ABU DHABI — Saudi Aramco’s corporate venture capital arm is preparing to launch a new $500 million fund to invest in energy efficiency and renewable energy solutions as well as new oil and gas technologies.
Saudi Aramco Energy Ventures (SAEV), a subsidiary of the kingdom’s state-owned oil producer, has also opened an office in Beijing and plans to scale up its presence in that country, CEO Majid Mufti said on the sidelines of the Atlantic Council Global Energy Forum in Abu Dhabi on Saturday. SAEV currently has offices in Houston, Boston, Aberdeen, Norway and London.
The Aramco venture fund launched in 2012 with a $500 million budget to invest in startups across the globe. Over the past seven years, SAEV has made a total of 45 investments out of that fund, predominantly in the U.S. and Europe, said Mufti.
Cleantech companies supported by SAEV include long-duration energy storage startup Form Energy, which drew additional investment recently from Italian oil group Eni; high-efficiency monocrystalline silicon wafer manufacturer NexWafe GmbH; and energy optimization software startup Utilidata.
The fund has also invested in several water treatment startups and marine emissions control firm Daphne Technology.
Mufti told UAE-based newspaper The National that the new $400 million to $500 million fund would adopt "the same strategy...on the sustainability side.”
Source: Saudi Aramco Energy Ventures
Capturing carbon from vehicles
Mufti said that Aramco is now looking to boost investments in hydrogen supplies and carbon capture. “Carbon capture in mobility is a key theme for us,” he said in a presentation at the energy forum, where he touted Aramco’s internal program focused on capturing emissions from heavy-duty vehicles. Aramco claims that its technology is capable of capturing 45 percent of vehicle emissions in a laboratory setting.
The state-owned oil company unveiled its Class 8 heavy-duty truck equipped with a mobile carbon capture system for the first time last month at the SAE Innovations in Mobility conference outside of Detroit. The vehicle will soon begin road tests to measure the technology’s carbon-capture rate in the real world.
International and national oil companies have a unique role to play in advancing new clean energy technologies, according to Mufti.
“Money is fungible. Corporates bring not only brand equity but [also] the ability to pilot and deploy technologies in our systems where engineers can tweak the product for customers,” he said. “That raises the value of that company and ergo the value of your investment as well.”
Mufti noted in the sideline interview that the challenge for big oil and gas firms is finding the right deals at the startup level.
“We wanted to do this,” Mufti said of launching the venture capital fund. “The only thing we were worried about is: Can we do it right?”

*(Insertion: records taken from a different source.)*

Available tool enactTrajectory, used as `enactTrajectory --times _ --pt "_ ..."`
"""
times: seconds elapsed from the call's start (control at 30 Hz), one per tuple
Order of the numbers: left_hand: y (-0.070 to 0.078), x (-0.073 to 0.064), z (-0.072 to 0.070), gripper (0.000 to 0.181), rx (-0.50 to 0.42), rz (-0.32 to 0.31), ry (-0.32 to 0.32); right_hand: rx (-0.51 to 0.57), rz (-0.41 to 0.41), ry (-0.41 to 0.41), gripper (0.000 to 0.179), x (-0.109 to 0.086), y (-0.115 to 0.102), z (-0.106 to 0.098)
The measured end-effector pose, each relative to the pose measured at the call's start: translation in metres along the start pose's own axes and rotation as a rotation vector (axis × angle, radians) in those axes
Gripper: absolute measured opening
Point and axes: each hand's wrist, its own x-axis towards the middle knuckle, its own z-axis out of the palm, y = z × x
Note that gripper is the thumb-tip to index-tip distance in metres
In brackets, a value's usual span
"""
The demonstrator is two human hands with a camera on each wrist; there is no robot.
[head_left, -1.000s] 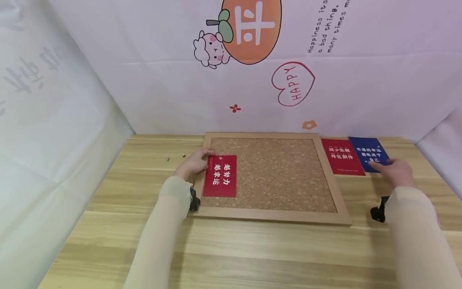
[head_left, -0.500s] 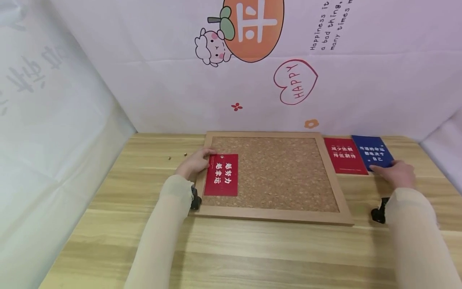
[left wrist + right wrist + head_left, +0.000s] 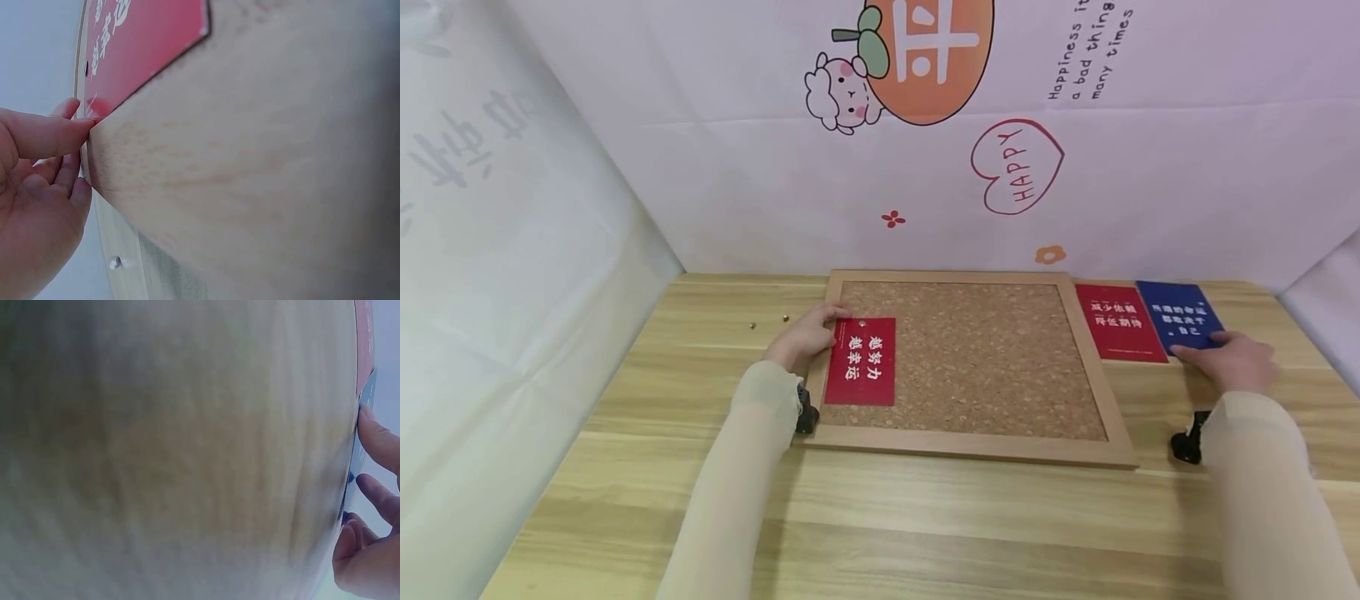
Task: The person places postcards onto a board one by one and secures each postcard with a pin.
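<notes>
My left hand (image 3: 808,335) grips the left frame of a cork board (image 3: 985,358); the left wrist view shows its thumb (image 3: 56,134) on top and fingers against the side. Beside that thumb, a red card (image 3: 872,375) with white characters lies on the cork, a pin (image 3: 862,323) at its upper left corner. My right hand (image 3: 1236,360) is at the near edge of a blue card (image 3: 1180,312), thumb at the lower left corner and forefinger by the right edge. A second red card (image 3: 1122,325) lies between the blue one and the board.
Two small brass-coloured pins (image 3: 753,326) lie on the wooden table (image 3: 925,525) left of the board. A white printed cloth (image 3: 737,200) rises behind the table's back edge, and another white sheet (image 3: 512,333) hangs along the left side.
The head view has shifted slightly. My right hand has moved a little to the right, its thumb now nearer the blue card's lower edge. My left hand keeps its place on the board.
</notes>
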Motion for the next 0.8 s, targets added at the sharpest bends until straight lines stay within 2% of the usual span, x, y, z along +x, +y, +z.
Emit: enactTrajectory --times 0.17,0.53,0.63,0.8 --pt "-0.0011 0.0011 -0.0002 0.059 0.025 0.011 0.001 -0.044 0.023 0.030 0.086 0.0000 -0.0008 -0.0004" --pt "-0.0011 0.0010 0.0012 0.058 0.018 -0.004 0.005 0.020 0.102 0.044 0.087 -0.0020 -0.0009 -0.0009" --pt "-0.0011 0.0014 0.0017 0.058 0.002 -0.007 0.003 -0.003 0.093 0.055 0.087 -0.0018 0.0009 -0.0030" --pt "0.0006 0.0013 0.0021 0.059 -0.057 -0.004 -0.016 -0.073 0.029 0.078 0.080 0.0001 0.0073 -0.0065"
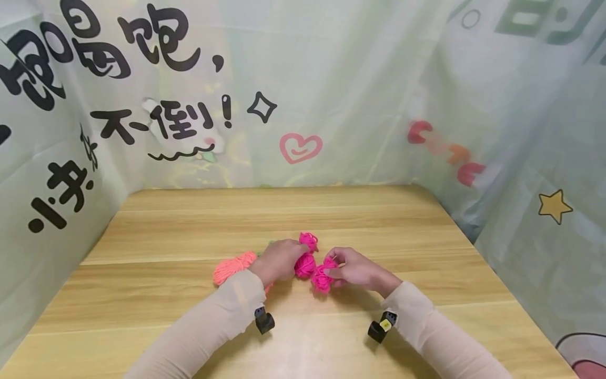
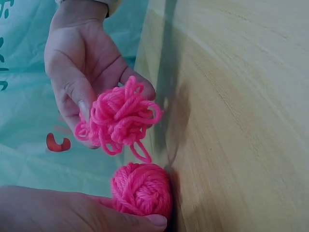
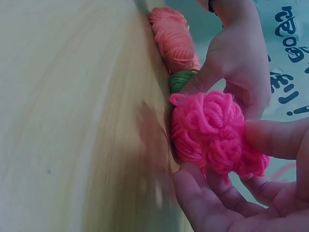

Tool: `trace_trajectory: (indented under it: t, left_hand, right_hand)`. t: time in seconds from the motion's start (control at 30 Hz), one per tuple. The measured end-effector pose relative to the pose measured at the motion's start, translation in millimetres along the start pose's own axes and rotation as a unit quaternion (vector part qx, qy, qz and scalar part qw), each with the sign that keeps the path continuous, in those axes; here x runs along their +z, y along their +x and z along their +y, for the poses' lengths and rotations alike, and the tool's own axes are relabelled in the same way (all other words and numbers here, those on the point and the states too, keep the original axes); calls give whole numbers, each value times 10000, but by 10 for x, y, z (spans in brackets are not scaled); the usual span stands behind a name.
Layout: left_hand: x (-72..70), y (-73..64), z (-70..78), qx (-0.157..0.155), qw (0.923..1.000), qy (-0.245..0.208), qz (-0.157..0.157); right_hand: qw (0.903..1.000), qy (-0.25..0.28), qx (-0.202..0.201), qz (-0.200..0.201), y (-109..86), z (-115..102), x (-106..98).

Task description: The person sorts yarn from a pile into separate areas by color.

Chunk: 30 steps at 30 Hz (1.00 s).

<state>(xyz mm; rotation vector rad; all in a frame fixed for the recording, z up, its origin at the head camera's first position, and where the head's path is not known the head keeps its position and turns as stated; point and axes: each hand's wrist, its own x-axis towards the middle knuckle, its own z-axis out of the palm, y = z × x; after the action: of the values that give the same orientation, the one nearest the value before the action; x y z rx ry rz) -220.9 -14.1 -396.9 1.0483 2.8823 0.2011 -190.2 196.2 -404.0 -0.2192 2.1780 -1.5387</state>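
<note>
My left hand grips a wound pink yarn ball at the tabletop; its thumb lies along the ball in the left wrist view. Beside it my right hand holds a loopy pink yarn bundle between thumb and fingers. In the left wrist view this bundle shows loose loops sticking out, just above the wound ball. From the right wrist view the bundle overlaps the ball. More pink yarn shows just beyond the left fingers.
A coral yarn skein lies left of my left hand, partly hidden by the wrist. Green yarn sits between the skein and the pink yarn in the right wrist view. Printed cloth hangs around the wooden table.
</note>
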Motion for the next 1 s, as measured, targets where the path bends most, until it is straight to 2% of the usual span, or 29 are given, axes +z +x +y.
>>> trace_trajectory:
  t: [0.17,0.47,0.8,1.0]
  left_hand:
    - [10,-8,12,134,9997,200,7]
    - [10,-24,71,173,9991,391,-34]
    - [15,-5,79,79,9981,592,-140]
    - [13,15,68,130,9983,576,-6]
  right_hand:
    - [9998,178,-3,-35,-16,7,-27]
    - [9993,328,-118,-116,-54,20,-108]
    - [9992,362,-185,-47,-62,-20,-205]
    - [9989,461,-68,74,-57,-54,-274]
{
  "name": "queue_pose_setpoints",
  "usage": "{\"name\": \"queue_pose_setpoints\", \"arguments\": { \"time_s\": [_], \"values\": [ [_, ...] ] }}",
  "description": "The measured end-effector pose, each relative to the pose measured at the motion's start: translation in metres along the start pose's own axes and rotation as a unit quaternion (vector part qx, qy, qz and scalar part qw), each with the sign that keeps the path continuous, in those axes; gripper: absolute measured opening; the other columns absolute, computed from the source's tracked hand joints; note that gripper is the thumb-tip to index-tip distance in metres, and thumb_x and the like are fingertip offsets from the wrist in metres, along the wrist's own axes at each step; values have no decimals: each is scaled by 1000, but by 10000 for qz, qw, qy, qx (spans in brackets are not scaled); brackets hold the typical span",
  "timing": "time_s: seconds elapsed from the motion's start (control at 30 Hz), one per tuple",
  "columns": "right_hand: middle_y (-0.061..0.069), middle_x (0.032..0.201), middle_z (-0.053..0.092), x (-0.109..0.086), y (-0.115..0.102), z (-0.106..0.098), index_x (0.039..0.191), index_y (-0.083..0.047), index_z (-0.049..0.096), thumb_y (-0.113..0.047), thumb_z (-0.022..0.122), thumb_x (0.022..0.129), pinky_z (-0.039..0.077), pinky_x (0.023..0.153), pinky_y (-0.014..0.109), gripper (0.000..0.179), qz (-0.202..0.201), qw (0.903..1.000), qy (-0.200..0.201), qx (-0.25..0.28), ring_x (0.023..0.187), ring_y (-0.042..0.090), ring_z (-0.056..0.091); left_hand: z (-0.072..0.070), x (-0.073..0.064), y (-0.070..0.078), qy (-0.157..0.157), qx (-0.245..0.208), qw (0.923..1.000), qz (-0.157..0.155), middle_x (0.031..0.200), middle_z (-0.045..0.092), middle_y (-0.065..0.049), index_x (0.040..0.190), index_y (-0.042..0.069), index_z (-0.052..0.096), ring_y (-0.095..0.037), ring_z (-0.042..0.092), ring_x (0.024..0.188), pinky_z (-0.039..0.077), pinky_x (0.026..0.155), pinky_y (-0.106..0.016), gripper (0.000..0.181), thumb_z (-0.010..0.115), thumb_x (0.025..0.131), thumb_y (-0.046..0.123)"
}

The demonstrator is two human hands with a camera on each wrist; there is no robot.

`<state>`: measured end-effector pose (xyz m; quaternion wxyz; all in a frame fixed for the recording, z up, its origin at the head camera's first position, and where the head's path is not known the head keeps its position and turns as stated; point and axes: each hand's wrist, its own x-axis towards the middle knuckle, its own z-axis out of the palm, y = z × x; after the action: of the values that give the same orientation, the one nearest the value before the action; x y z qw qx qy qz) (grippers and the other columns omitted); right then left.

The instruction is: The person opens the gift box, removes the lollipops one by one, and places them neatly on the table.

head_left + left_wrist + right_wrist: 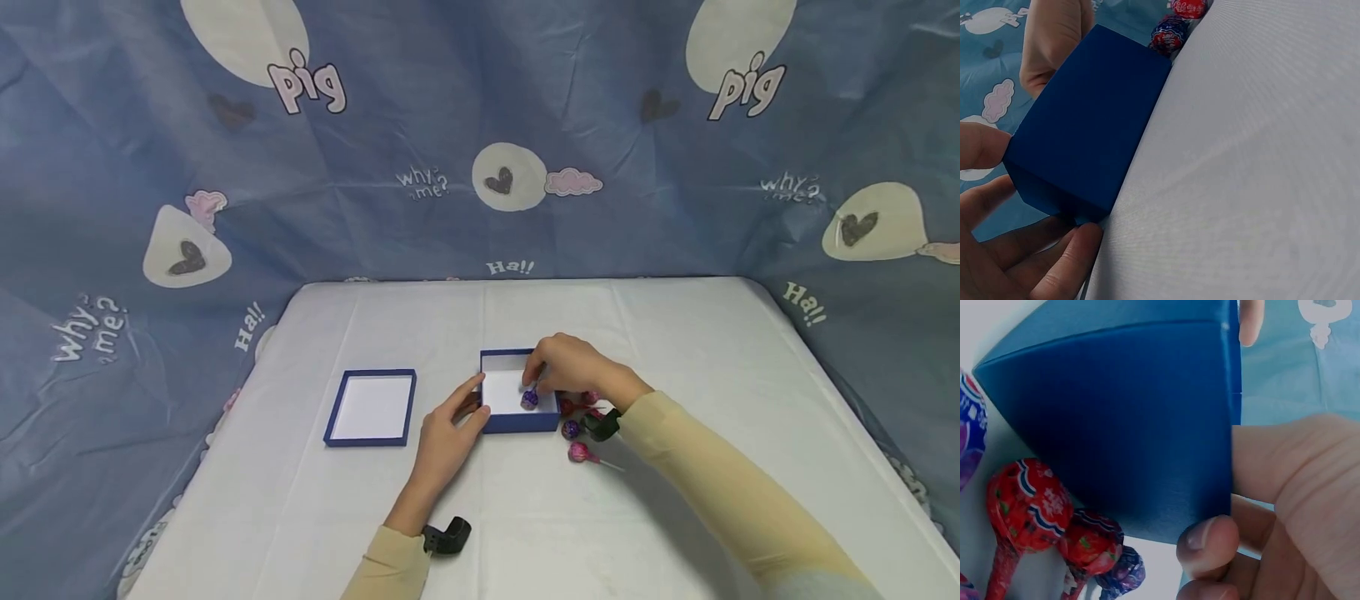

In addition to investing directly in technology companies, SAEV has also invested in Zouk, a European equity fund focused on cleantech startups, which has funded companies such as Off Grid Electric and British electric vehicle infrastructure firm EO Charging. In backing Zouk, the corporate venture capital arm gained access to a space where Aramco has little expertise.
When it comes to cleaning up the oil and gas sector, Mufti said the industry is likely to adopt an “ecosystem investment model," where investments are designed to increase demand for the investor's core product. This approach has been adopted most notably by Intel, said Mufti, which has invested in gaming companies in order to create demand for its microprocessors.
“As we talk about sustainability in oil and gas, you’ll see a lot more of the strategy starting to shift to ecosystem venturing in order for us to sustain our businesses,” he said.